Your objective ▸
Report each line of the data that has "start" somewhere in it.

------

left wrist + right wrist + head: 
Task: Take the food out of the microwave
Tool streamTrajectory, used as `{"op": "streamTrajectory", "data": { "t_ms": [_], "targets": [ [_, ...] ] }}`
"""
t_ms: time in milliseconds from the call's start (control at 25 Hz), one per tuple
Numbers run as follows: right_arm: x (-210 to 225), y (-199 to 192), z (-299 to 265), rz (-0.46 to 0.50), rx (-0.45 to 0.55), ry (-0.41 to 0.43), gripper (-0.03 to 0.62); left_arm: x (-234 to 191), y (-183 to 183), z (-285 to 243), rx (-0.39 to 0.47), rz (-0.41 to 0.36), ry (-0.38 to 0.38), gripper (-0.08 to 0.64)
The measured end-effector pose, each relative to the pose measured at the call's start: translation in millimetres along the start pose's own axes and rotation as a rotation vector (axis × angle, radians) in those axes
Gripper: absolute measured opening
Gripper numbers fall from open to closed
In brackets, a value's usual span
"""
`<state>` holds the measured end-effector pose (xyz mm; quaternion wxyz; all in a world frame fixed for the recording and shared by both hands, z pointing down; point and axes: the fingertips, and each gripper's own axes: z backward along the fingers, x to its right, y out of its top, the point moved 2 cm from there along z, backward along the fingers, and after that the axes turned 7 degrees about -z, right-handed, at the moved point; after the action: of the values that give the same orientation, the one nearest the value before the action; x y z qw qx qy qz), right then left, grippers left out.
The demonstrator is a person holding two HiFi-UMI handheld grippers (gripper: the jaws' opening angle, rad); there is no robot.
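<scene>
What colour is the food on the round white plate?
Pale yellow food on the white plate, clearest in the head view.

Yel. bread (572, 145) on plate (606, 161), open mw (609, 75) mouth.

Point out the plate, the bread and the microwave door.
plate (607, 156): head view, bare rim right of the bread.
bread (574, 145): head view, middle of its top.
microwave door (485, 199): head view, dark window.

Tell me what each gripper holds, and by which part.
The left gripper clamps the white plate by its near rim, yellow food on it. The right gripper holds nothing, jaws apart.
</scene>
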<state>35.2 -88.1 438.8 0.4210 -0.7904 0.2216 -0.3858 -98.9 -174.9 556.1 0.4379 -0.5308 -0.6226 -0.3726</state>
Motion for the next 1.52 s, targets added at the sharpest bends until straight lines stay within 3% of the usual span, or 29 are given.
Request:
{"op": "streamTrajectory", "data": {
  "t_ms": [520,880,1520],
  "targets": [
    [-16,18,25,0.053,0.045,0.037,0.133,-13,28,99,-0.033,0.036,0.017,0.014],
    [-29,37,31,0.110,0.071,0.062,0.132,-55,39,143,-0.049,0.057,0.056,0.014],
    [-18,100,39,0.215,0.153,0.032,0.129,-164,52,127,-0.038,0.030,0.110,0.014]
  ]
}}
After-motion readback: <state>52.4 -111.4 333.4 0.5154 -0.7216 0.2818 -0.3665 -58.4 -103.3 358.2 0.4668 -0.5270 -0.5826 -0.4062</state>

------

Result for this exercise ▸
t_ms: time in milliseconds from the call's start (control at 25 Hz), one per tuple
The measured end-effector pose, each relative to the pose measured at the call's start: translation in millimetres along the start pose's own axes and rotation as a rotation vector (axis × angle, radians) in those axes

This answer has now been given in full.